Work instructions —
Using the records below, write out again exactly the lines that begin at the line containing "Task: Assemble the" and end at the line containing "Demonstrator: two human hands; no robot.", and no other lines.

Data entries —

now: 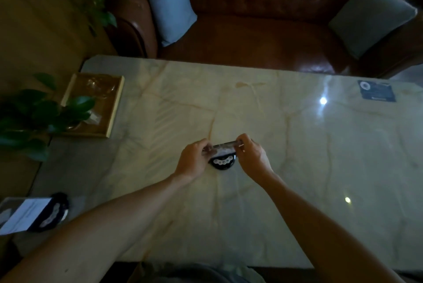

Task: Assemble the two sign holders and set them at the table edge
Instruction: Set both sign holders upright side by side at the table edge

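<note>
At the middle of the marble table point(297, 168) both my hands hold a clear acrylic sign panel point(225, 146) by its two ends. My left hand point(193, 161) pinches the left end and my right hand point(250, 155) pinches the right end. The panel stands edge-on over a black round base point(222, 163) with white markings. Whether the panel sits in the base's slot is hidden by my fingers. A second sign holder point(49, 215), with a black base and a white card, stands at the table's near left edge.
A wooden tray point(114, 108) with clear plastic wrap lies at the far left of the table, partly behind plant leaves point(34, 117). A dark blue card point(376, 90) lies flat at the far right. A brown leather sofa point(251, 37) with two pale cushions runs behind the table.
</note>
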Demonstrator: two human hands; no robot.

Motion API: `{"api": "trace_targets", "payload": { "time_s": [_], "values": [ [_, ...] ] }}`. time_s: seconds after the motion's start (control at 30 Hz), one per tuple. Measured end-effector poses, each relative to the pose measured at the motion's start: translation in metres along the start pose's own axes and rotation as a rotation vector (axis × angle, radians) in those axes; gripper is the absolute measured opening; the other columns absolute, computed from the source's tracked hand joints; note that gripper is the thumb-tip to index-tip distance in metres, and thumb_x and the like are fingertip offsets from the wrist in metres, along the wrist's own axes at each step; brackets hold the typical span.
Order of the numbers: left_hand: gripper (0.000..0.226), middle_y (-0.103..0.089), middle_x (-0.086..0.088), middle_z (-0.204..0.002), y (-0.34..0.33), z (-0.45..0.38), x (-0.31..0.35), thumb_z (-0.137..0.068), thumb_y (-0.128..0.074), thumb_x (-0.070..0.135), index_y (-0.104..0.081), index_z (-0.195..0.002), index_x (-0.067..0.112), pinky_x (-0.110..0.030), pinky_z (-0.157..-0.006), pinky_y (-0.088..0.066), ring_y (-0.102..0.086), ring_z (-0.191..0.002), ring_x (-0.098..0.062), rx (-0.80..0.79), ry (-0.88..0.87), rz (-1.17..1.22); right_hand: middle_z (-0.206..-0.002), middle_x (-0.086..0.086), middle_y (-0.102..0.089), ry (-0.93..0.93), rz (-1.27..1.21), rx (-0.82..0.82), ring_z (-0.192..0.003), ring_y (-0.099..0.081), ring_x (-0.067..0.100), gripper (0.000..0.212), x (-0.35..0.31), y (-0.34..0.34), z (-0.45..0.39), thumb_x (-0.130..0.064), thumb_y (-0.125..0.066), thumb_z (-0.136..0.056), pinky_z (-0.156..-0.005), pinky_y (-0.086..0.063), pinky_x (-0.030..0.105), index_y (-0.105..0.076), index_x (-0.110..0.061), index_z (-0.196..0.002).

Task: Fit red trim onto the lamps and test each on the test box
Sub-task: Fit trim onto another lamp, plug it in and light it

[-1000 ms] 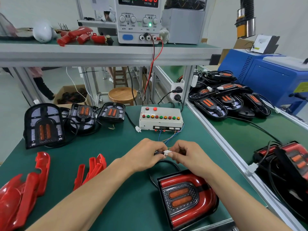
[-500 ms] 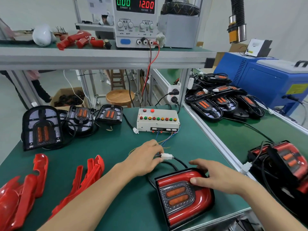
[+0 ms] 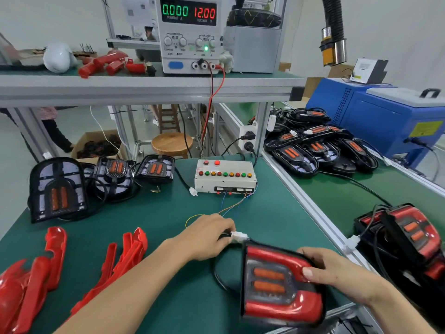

Output —
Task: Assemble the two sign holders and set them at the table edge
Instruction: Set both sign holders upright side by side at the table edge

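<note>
At the middle of the marble table point(297, 168) both my hands hold a clear acrylic sign panel point(225, 146) by its two ends. My left hand point(193, 161) pinches the left end and my right hand point(250, 155) pinches the right end. The panel stands edge-on over a black round base point(222, 163) with white markings. Whether the panel sits in the base's slot is hidden by my fingers. A second sign holder point(49, 215), with a black base and a white card, stands at the table's near left edge.
A wooden tray point(114, 108) with clear plastic wrap lies at the far left of the table, partly behind plant leaves point(34, 117). A dark blue card point(376, 90) lies flat at the far right. A brown leather sofa point(251, 37) with two pale cushions runs behind the table.
</note>
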Demonstrator: two human hands; no robot.

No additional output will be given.